---------- DATA IN THIS EXERCISE

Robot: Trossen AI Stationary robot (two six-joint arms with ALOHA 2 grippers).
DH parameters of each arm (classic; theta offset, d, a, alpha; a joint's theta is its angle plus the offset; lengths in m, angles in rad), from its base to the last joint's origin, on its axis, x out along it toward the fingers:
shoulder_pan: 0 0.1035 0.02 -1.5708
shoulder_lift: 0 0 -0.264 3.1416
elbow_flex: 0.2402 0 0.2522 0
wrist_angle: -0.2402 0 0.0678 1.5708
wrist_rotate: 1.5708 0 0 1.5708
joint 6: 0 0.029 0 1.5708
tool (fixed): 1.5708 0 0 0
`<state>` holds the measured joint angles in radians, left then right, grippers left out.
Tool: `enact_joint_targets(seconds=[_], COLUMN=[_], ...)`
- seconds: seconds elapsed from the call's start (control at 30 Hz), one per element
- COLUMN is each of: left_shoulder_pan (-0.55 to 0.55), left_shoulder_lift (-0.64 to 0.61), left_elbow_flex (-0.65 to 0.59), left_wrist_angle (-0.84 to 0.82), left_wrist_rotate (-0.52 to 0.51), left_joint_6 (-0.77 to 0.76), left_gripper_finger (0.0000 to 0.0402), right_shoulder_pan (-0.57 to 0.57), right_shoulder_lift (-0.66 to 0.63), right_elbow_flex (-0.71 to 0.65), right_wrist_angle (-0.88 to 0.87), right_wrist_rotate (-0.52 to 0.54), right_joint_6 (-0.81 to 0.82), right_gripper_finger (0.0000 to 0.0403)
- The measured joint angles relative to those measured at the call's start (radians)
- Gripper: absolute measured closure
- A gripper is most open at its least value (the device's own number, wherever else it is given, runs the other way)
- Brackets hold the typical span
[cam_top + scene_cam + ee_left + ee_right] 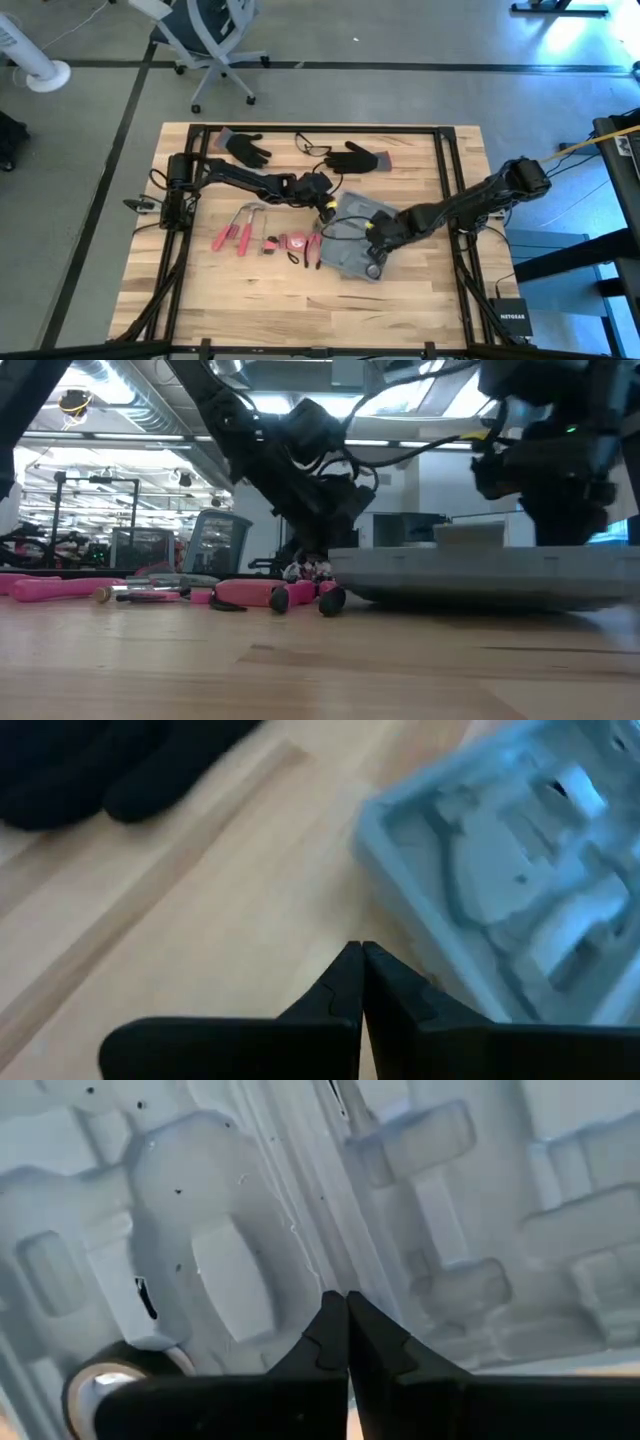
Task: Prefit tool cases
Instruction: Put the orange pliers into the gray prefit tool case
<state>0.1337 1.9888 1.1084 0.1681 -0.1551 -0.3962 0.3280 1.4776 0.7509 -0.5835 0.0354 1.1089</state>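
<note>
The grey-blue tool case (350, 245) lies open and flat on the wooden table, right of the middle, its moulded slots (220, 1230) facing up. My right gripper (346, 1298) is shut and points steeply down over the case's inside, near the ridge between its halves. My left gripper (361, 948) is shut and slants down over bare wood just beside the case's left corner (375, 825). In the high view my left gripper (326, 207) is at the case's far left corner and my right gripper (374, 238) is over its middle. My right gripper's shut fingertips (330, 1315) stand over the case's moulded inside (300, 1250), coming from above. I cannot tell whether they touch it. My left gripper's shut tips are beside the case's corner, and I cannot tell whether they touch it.
Red-handled tools (235, 236) and more small tools (298, 246) lie left of the case. Two black gloves (247, 149) (360, 158) and safety glasses (312, 148) lie at the far side. A round roll (108, 1385) sits at the case's near part. Bare wood spreads along the near edge.
</note>
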Motion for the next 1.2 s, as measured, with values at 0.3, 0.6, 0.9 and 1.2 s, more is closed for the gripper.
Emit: enact_joint_targets(seconds=[0.3,0.6,0.9,1.2], left_shoulder_pan=[0.013,0.064,-0.218,-0.386], left_shoulder_lift=[-0.025,-0.243,-0.157,0.021], left_elbow_flex=[0.064,0.071,0.059,0.061], left_wrist_angle=[0.023,-0.216,-0.025,0.15], left_wrist_rotate=[-0.002,-0.008,-0.033,-0.148], left_joint_6=[0.186,0.279,0.083,-0.31], left_gripper_finger=[0.0401,0.0401,0.0401,0.0401], right_shoulder_pan=[0.153,0.134,-0.124,-0.337], right_shoulder_lift=[-0.013,-0.181,-0.183,-0.099], right_elbow_flex=[0.008,0.031,-0.008,-0.01], right_wrist_angle=[0.053,-0.098,-0.032,0.04], right_wrist_rotate=[0.047,0.188,0.05,-0.106], right_joint_6=[0.404,0.397,0.031,-0.336], right_gripper_finger=[0.0403,0.0403,0.0403,0.0403])
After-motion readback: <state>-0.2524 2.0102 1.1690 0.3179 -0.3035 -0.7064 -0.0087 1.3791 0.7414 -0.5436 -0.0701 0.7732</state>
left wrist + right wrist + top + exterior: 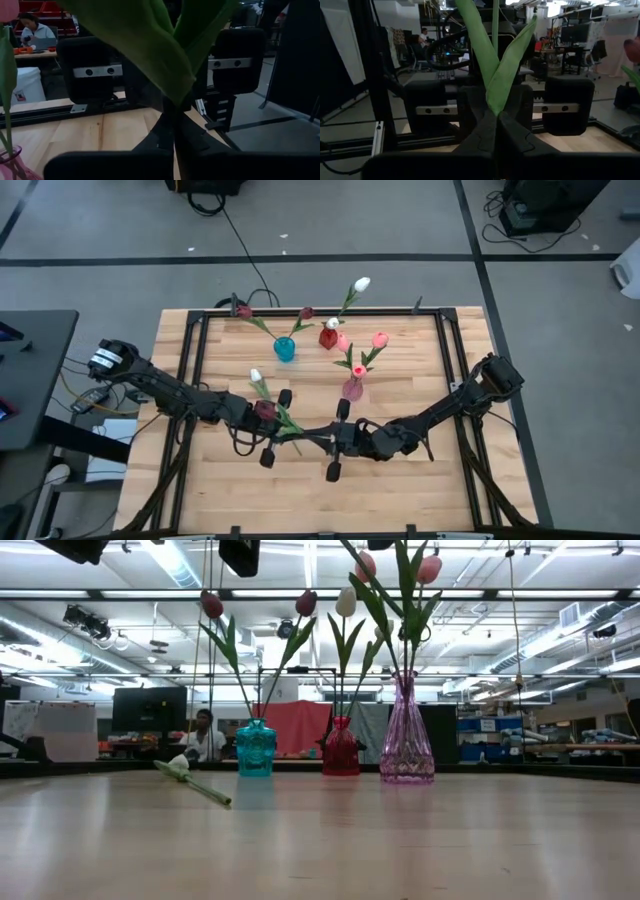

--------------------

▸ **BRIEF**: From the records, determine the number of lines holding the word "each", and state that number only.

▸ **RESPONSE**: 2